I was brought up in a Christian home. As those who have been reading "The Buddha Diaries" for a while will surely know, my father was a minister in the Church of England. He was, as the English say (or used to say; I'm not familiar with current usage) "high church"--which meant robes, candles, even incense if he could get away with it in country parishes. All the ritualistic stuff. (Dog collars: the higher the church, the narrower the white band. Or so it used to be...)

My father was also a socialist. At the time of my birth he was the incumbent at St. Cuthbert's church in Newcastle-upon-Tyne, at that time a working-class, coal-mining town still suffering from the devastation of the Great Depression. His parishioners were poor, many of them hungry, and generally destitute. My father took his pastoral work seriously, and ministered with such compassion and empathy to his flock that he himself became ill and was urged by doctors to move south for his health.

His first brush with the fundamentalism that takes the form, in America, of evangelicalism, was during his college days, long before his ordination. A broad-minded man with a fine sense of humor, he recalled on several occasions within the hearing of myself, his son--though he would not have done so from the pulpit--the emergence of an evangelical group which called itself the (forgive me) Cambridge Univeristy New Testament Society--and proudly put out flyers throughout the university with its acronym plastered across the top. (You can work that one out for yourself!)

My father's Christianity was so far removed from the evangelicalism in America today that he would not have recognized what so many of our citizens preach in the name of "religion". His Christian faith required him to take care of the poor, the sick, the needy, to put their needs before his own, to practice the kind of compassion that Christ modeled in the New Testament books of the Bible. He would have abhorred the notion of the "prosperity" gospel. His Christian conviction required him to vote for the socialist Labour Party--the political party whose policies were guided by his principles.

Brought up with these--yes, Christian!--tenets, though now at heart a Buddhist, I remain to this day a socialist. I cannot reconcile my father's Christianity with the extreme right-wing views of those evangelicals who vote faithfully for Republicans and, astoundingly, are unwavering supporters of a "president" who proves himself on a daily basis to lack any shred of understanding or compassion for those less privileged than himself; who lacks the moral compass that undergirds decency and good behavior; and who personifies, in my view, everything that is un-Christian.

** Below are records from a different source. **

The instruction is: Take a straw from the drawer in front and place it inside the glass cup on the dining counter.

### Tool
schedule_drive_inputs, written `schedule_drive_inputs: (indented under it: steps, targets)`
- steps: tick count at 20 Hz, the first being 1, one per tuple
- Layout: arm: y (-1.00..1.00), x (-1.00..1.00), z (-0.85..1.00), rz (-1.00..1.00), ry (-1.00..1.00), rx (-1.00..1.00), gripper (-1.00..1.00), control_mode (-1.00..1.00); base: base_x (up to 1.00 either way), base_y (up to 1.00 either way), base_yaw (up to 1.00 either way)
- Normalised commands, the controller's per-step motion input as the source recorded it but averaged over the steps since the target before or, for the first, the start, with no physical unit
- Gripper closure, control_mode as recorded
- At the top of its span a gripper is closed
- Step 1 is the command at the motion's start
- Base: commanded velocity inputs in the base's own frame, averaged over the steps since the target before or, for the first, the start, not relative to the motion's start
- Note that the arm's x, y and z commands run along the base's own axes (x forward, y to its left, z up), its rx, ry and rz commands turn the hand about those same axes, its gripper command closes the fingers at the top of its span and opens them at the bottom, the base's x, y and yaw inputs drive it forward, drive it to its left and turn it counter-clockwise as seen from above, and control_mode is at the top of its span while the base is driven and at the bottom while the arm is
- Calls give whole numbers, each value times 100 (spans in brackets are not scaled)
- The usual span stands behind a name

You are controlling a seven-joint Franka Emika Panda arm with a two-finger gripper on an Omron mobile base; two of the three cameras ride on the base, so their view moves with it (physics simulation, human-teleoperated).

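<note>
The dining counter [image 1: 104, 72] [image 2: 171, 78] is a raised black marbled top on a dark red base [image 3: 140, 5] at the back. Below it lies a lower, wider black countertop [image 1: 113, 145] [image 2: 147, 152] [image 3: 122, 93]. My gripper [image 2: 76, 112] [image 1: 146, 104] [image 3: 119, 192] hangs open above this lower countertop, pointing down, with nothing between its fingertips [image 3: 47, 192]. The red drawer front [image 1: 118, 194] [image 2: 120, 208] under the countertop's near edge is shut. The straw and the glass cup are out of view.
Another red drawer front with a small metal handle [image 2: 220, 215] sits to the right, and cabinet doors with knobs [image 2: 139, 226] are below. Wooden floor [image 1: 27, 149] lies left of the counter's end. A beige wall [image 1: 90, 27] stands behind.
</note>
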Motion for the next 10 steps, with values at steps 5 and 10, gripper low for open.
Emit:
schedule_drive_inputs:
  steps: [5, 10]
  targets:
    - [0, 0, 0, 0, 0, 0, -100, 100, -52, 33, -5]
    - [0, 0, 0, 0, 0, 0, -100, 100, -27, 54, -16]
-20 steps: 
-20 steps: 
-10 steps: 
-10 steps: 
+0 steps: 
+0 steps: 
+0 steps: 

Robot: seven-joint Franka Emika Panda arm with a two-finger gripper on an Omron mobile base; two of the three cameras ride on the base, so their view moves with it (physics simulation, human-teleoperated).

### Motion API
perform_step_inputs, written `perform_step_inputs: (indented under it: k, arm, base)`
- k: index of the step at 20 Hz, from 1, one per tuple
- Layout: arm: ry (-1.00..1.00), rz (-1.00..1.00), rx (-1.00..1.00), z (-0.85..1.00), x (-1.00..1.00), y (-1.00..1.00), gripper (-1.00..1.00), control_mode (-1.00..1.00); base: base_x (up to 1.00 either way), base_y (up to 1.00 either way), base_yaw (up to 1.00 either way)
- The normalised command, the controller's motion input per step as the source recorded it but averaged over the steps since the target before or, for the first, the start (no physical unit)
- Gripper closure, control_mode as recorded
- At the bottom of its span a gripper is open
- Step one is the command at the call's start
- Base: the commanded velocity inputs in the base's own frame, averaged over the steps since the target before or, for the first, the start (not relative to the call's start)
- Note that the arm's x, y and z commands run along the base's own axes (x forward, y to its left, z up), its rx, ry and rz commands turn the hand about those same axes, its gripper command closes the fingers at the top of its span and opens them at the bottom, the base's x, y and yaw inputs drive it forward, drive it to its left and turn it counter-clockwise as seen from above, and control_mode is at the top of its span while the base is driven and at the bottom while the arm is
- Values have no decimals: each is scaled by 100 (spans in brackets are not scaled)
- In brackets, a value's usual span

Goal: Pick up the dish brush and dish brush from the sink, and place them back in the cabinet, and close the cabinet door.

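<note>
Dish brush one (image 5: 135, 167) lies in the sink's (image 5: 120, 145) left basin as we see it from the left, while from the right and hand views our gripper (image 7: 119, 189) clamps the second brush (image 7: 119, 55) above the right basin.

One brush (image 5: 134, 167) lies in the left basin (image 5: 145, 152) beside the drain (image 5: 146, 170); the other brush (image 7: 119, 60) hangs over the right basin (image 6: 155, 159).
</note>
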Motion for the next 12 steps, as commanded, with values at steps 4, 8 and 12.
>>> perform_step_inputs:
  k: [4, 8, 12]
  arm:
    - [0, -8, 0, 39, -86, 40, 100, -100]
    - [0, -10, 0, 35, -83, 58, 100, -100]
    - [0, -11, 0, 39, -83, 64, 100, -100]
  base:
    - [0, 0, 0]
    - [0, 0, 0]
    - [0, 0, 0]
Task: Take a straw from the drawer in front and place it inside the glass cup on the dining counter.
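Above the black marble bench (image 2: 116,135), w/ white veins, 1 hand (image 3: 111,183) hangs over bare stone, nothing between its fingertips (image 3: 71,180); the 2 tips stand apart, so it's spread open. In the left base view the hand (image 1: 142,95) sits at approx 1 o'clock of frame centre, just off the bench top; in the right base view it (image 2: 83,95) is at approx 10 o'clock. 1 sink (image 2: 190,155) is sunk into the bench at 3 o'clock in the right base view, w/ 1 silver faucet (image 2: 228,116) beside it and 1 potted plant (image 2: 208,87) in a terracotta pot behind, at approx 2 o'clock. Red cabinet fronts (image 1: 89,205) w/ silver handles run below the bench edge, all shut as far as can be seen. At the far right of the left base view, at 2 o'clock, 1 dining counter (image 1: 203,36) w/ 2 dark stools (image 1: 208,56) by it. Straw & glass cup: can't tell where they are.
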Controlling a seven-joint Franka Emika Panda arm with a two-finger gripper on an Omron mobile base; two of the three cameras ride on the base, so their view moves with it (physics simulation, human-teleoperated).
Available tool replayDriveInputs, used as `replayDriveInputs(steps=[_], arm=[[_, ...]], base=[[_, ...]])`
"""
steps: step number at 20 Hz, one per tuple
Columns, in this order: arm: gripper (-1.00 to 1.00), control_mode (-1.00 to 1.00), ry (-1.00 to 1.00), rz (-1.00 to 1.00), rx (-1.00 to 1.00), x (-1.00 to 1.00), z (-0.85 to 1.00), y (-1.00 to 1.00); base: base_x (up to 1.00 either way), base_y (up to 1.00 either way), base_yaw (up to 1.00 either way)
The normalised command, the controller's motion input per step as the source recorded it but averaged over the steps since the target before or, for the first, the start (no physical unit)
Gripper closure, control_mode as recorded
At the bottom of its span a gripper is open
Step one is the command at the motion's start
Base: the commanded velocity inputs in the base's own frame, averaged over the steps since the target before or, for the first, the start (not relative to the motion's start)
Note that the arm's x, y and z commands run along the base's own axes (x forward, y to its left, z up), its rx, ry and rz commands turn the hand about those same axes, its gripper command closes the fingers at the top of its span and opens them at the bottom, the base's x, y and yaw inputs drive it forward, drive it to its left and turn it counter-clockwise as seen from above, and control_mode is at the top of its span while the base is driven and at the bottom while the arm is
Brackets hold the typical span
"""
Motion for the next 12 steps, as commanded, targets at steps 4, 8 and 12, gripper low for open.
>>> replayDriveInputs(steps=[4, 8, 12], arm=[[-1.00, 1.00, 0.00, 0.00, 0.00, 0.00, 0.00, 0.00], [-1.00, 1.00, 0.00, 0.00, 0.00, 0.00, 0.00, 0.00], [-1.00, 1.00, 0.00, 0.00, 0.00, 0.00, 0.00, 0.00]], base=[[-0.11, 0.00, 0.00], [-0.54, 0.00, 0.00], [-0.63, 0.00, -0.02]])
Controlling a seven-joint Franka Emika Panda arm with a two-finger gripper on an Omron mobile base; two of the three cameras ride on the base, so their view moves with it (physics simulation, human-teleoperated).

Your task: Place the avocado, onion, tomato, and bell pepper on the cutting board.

I know that there are many Christians--whether evangelical or not--whose thoughts and actions in the world are guided more by the New Testament than the Old. I believe that, as would my father, they will vote their Christian conscience at the ballot box. I know that there also are many who are both religious and conservative in their views. I'm guessing they must be much troubled, even torn, by what Republican conservatism has come to represent. And I'm hoping that they, too, will be guided by the wisdom of true Christian principles next Tuesday.

True Christians--I believe I speak for my father here--affirm truth over lies; compassion over cruelty; reflection over recklessness; knowledge over ignorance; charity and generosity of spirit over greed and selfishness; and, above all, love over hate. I want to believe that there are many who, in the name of the one they acknowledge as their "savior," will cast their vote with those Christian qualities remembered in their hearts and minds.